Já escrevemos um outro post nesse mesmo blog a respeito do ressurgimento de alguns de nossos primeiros satélites, que depois de colocados em órbita de nosso planeta, e mais tarde sofrerem uma pane, ao ponto de serem considerados perdidos, e inoperantes, misteriosamente voltaram a funcionar, como se tivessem sido alvo de reparos por alguma forma de ação corretiva, por parte de inteligências desconhecidas.

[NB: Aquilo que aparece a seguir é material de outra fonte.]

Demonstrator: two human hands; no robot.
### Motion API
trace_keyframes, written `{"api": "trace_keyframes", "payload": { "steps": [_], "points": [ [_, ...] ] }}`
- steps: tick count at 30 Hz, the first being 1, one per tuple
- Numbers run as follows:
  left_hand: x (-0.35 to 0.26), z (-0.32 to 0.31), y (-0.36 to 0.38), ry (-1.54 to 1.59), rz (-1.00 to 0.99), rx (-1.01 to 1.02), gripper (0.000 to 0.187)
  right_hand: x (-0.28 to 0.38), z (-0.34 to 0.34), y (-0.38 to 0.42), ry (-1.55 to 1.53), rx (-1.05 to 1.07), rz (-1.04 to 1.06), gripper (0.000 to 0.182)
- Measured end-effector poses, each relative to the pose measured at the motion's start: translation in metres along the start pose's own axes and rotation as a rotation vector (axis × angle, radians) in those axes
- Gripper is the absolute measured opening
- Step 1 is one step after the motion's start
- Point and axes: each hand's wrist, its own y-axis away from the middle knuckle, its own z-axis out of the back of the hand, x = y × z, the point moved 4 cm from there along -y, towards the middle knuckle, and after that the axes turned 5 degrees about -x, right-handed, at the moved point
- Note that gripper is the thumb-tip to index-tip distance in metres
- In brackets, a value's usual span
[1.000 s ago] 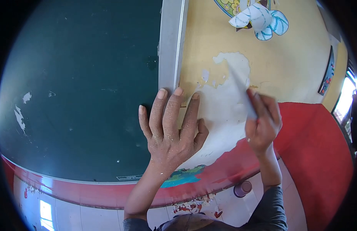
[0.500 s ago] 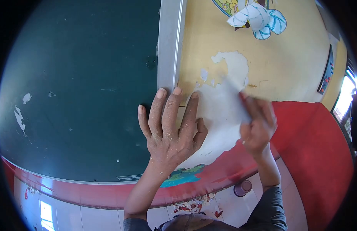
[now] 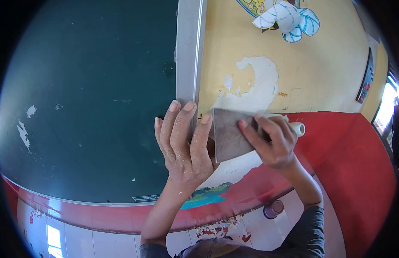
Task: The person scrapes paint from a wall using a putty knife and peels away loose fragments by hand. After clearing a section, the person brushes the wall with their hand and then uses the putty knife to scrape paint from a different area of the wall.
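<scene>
My right hand (image 3: pixel 274 142) grips a wide scraper (image 3: pixel 234 134), its pale handle end (image 3: pixel 298 129) sticking out past the knuckles. Its broad grey blade faces left, over a patch of wall where the paint is gone and a white layer (image 3: pixel 246 165) shows. My left hand (image 3: pixel 184 144), dusted with pale flakes, rests with fingers apart on the silver frame (image 3: pixel 188 51) of a dark green board (image 3: pixel 96 107). The blade's edge is right beside the left index finger, and the left thumb is mostly hidden behind the blade.
Yellow paint (image 3: pixel 328 64) covers the upper wall and red paint (image 3: pixel 337 142) the lower part. A paper decoration (image 3: pixel 289 19) hangs at the top. Paint chips (image 3: pixel 218 230) lie on the tiled floor (image 3: pixel 117 245) near a dark cup (image 3: pixel 273 209).
The scraper has swung from a blurred, upright slant to lying flat, blade pointing left towards my left hand. My left fingers have shifted slightly, and the thumb is now covered.
</scene>
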Motion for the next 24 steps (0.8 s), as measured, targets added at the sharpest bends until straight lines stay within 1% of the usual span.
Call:
{"api": "trace_keyframes", "payload": {
  "steps": [1,4,8,11,12,14,15,18,19,22,24],
  "points": [
    [0.000,0.000,0.000,-0.010,-0.009,0.016,0.039,0.003,-0.002,0.001,-0.008,-0.016,0.045,0.040],
    [0.001,0.002,0.000,-0.029,-0.019,0.046,0.041,-0.009,0.003,-0.011,0.070,0.011,-0.023,0.041],
    [0.001,0.001,0.001,-0.039,-0.019,0.039,0.041,-0.005,0.000,-0.002,0.058,-0.017,0.055,0.042],
    [0.002,0.000,0.000,-0.057,-0.037,0.044,0.040,-0.020,0.006,-0.012,0.120,0.028,-0.002,0.041],
    [0.002,0.001,0.000,-0.058,-0.037,0.047,0.040,-0.015,0.005,-0.008,0.107,0.024,0.035,0.041],
    [-0.001,0.003,-0.002,-0.073,-0.050,0.115,0.040,-0.002,0.000,-0.001,0.085,0.013,0.111,0.040],
    [-0.002,0.003,-0.003,-0.086,-0.057,0.146,0.040,-0.004,0.000,-0.003,0.067,0.015,0.115,0.040],
    [0.000,0.001,0.000,-0.082,-0.033,0.080,0.042,-0.015,0.003,-0.013,0.076,0.008,0.020,0.040],
    [0.000,0.001,0.000,-0.076,-0.031,0.081,0.043,-0.012,-0.001,-0.006,0.010,0.032,0.007,0.041],
    [0.000,0.000,-0.001,-0.086,-0.030,0.069,0.045,-0.010,-0.001,-0.009,0.030,0.000,0.046,0.042],
    [0.000,0.001,0.000,-0.110,-0.052,0.078,0.045,-0.020,0.005,-0.022,0.060,-0.003,-0.031,0.041]
  ]
}}
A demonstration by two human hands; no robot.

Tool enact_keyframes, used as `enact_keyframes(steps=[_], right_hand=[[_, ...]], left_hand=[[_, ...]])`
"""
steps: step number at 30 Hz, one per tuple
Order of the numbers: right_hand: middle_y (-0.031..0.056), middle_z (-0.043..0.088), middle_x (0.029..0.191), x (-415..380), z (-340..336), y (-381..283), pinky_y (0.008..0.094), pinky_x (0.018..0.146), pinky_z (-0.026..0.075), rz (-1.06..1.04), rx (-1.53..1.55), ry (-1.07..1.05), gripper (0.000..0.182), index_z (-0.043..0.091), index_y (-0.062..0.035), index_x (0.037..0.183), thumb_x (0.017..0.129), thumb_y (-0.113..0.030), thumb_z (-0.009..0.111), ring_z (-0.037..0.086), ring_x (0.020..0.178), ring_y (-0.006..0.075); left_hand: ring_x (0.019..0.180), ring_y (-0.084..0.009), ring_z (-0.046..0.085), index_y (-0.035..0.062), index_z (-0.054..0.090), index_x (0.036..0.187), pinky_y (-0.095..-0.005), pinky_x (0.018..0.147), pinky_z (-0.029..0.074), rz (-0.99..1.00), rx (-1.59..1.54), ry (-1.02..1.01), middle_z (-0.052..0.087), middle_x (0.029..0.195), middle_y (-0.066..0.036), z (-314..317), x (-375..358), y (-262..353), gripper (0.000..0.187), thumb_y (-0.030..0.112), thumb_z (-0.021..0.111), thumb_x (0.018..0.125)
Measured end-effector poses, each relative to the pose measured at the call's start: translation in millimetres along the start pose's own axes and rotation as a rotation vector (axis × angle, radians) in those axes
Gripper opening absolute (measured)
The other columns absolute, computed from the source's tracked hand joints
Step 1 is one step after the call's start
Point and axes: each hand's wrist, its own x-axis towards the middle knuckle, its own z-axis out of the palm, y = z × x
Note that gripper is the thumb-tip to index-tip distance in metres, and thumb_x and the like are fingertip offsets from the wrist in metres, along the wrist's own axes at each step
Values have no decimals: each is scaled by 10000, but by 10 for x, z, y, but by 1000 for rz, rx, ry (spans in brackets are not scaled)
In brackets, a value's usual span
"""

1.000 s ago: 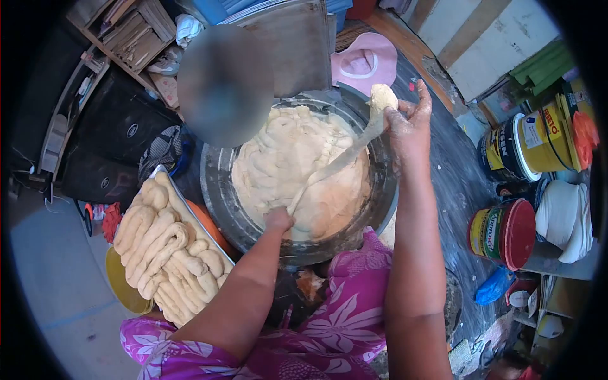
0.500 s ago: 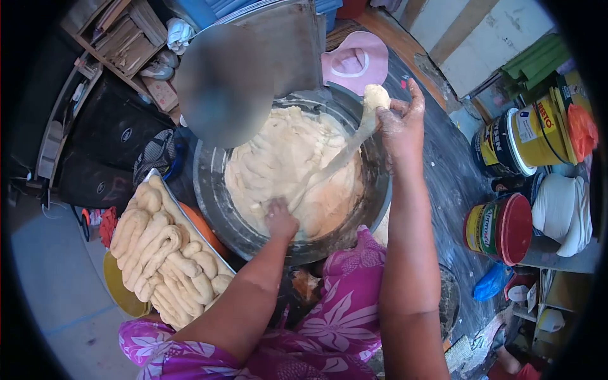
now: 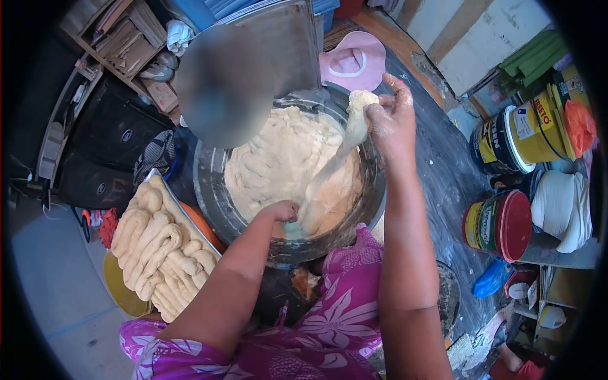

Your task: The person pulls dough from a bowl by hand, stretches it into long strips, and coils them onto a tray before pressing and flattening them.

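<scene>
A wide dark basin (image 3: 212, 202) holds a mass of pale, soft dough (image 3: 272, 155). From this mass a long strip of dough (image 3: 335, 158) stretches up to my right hand (image 3: 394, 120). The thumb and fingers of that hand grip its thick upper end, above the basin's right side. Low over the front of the dough, my left hand (image 3: 286, 211) is closed with its fingers curled in. It is close to the strip's lower end, and what lies inside the fingers is hidden. Both hands have dough smears.
A tray of thick dough ropes (image 3: 158, 244) stands at the left, beside a yellow container (image 3: 123, 285). A pink hat (image 3: 351, 60) lies behind the basin. To the right are a red bucket (image 3: 506, 225), paint pails (image 3: 500, 139) and a blue plastic bag (image 3: 492, 278).
My right hand has moved left and slightly down with the dough strip, which now hangs slacker. My left hand has shifted slightly up and right, its fingers now curled in.
</scene>
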Motion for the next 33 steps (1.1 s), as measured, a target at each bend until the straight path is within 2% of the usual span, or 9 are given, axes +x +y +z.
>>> enact_keyframes(steps=[2,3,5,7,9,12,15,21,33], right_hand=[[58,531,843,-81,34,-197,243,640,465,-96,242,13,515,438,-30,1226,731,56,551,555,715,121],[58,531,843,-100,65,-263,243,640,465,-97,243,8,515,438,-30,1226,731,56,551,555,715,121],[57,513,868,-156,131,-345,226,636,465,-220,390,48,494,449,-31,1212,737,61,545,548,739,99],[112,547,954,-137,217,-113,294,719,491,-197,362,19,487,448,-22,1211,743,26,575,596,819,194],[190,534,1093,-96,251,68,369,843,463,-230,-475,-337,485,458,-12,1211,752,-32,613,575,973,329],[234,473,1201,-231,237,57,401,936,401,-201,-606,-341,489,479,-7,1202,752,-98,647,488,1094,398],[236,449,1226,-135,128,-63,390,938,403,-164,-451,-273,511,478,-10,1211,749,-125,663,491,1104,382],[239,432,1243,-88,45,25,383,951,396,-127,-468,-334,603,408,7,1262,754,-173,677,484,1116,389],[265,469,1238,-49,94,66,392,950,397,-67,-481,-454,644,378,-7,1292,765,-233,672,492,1125,386]], left_hand=[[720,-310,617,34,659,760,-386,687,492,594,435,-273,635,710,-161,-11,84,-177,175,122,622,614],[720,-310,617,34,659,760,-386,687,492,591,432,-269,635,710,-161,26,16,-157,175,122,622,614],[703,-311,632,22,656,786,-385,667,501,-176,-270,-121,653,773,-174,242,-235,-77,199,121,600,624],[736,-308,637,27,659,787,-385,682,502,-151,-134,24,655,801,-176,424,-274,-150,193,125,603,631],[768,-305,643,31,662,788,-385,696,503,-124,13,175,658,829,-179,422,-294,-148,187,129,606,639],[843,-315,631,-5,635,942,-397,721,493,-245,-26,108,642,882,-214,405,-301,-116,337,158,631,647],[843,-314,638,22,666,833,-395,740,498,-231,75,181,645,856,-211,492,-166,-173,224,186,567,718],[1132,-348,496,84,557,1136,-450,885,419,-10,29,504,448,1296,-223,885,116,371,406,268,570,774],[1164,-297,475,72,485,1215,-465,934,383,-283,271,-159,475,1277,-137,800,-75,426,565,379,620,759]])
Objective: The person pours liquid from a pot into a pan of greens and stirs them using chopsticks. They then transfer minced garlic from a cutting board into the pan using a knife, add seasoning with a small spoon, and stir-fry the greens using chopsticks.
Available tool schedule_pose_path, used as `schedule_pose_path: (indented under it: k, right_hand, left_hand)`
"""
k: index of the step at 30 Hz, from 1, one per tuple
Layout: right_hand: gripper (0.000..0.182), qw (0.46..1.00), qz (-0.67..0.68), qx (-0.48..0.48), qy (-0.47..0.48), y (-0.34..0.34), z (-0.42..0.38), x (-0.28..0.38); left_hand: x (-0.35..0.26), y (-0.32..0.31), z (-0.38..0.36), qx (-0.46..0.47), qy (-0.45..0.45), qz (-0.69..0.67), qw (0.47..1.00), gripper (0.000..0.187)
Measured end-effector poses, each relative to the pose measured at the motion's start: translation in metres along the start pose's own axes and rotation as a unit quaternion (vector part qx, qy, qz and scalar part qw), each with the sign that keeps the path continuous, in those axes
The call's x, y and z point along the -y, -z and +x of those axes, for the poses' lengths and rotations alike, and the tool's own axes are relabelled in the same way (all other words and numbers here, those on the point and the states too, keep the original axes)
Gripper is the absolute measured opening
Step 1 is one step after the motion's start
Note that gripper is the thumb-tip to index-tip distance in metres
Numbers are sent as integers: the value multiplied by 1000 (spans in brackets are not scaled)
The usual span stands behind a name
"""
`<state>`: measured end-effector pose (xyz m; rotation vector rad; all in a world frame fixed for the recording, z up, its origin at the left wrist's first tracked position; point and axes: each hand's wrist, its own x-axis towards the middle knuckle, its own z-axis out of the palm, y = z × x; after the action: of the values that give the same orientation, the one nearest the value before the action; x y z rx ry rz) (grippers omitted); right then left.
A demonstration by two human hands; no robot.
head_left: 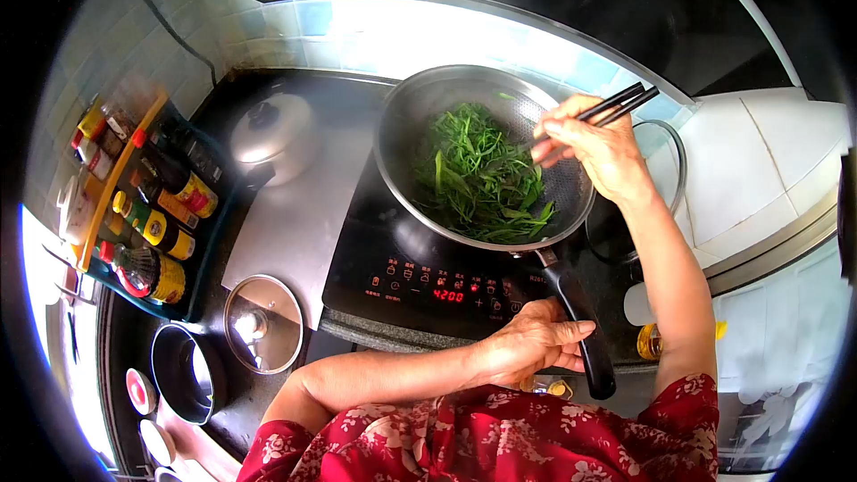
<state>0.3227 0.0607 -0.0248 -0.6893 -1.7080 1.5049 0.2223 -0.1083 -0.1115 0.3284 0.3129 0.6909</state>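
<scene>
A wok point(402, 156) stands on a black induction cooktop point(357, 277) whose red display is lit. Leafy greens point(482, 174) lie in a loose heap inside it. My right hand point(594, 147), over the wok's right rim, is closed around dark chopsticks point(625, 105); their lower ends are blurred near the greens. My left hand point(536, 339) is closed on the black wok handle point(580, 317), with the thumb lying across it.
A silver lidded pot point(275, 138) stands behind on the left. Sauce bottles point(165, 232) fill a rack at the far left. A glass lid point(263, 323) and a dark pot point(186, 373) sit at the lower left. A cable point(683, 156) curves right of the wok.
</scene>
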Motion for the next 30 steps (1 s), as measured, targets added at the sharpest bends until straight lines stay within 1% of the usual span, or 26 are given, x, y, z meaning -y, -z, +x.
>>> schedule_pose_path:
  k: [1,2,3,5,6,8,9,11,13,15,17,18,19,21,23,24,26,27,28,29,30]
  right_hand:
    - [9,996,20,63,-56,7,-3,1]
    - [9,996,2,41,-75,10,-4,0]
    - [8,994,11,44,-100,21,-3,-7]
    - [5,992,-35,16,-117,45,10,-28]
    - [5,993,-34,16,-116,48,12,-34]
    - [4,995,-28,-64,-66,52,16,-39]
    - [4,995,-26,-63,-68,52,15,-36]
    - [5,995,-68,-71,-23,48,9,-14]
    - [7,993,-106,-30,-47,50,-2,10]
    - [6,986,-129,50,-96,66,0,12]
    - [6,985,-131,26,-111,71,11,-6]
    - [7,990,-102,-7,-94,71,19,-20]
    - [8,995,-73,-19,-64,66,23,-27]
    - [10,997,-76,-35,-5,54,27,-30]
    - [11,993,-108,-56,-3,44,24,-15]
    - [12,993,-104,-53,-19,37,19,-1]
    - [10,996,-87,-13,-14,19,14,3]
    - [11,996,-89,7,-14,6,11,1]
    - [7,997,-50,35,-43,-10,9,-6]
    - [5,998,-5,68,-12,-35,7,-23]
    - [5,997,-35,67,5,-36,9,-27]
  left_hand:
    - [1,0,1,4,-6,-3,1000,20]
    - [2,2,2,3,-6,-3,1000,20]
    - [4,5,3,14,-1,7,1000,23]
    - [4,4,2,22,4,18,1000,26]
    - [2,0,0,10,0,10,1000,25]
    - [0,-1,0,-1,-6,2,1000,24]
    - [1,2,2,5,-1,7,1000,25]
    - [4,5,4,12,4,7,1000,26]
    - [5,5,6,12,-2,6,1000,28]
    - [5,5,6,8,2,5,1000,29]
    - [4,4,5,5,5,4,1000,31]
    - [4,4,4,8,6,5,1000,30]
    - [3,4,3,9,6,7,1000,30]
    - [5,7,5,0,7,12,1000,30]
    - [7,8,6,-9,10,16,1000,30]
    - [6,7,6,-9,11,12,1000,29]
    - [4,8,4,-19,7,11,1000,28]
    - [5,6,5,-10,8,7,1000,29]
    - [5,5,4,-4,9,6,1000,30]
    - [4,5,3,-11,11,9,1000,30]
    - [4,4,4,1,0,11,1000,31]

Este tipo de realidade está longe de ser algo de caráter singular, e começou a ser vivenciada nos últimos anos de uma maneira muito especial também dentro do programa de exploração do planeta Marte. Inúmeras missões haviam falhado, mesmo antes até da chegada das espaçonaves ao planeta, e isto desde o início de nossas tentativas de explorar aquele mundo, coisa totalmente compreensível devido às limitações tecnológicas, e às adversidades enfrentadas.
Depois do pouso da Pathfinder, no dia 4 de julho de 1997, o primeiro rover marciano da NASA, cuja missão durou poucos meses, os norte-americanos conceberam e desenvolveram um projeto bem mais ambicioso, envolvendo mais dois rovers (jipes), que chegariam ao planeta anos depois, em janeiro de 2004. As missões originais de cada um foram previamente estabelecidas para serem cumpridas dentro de três meses.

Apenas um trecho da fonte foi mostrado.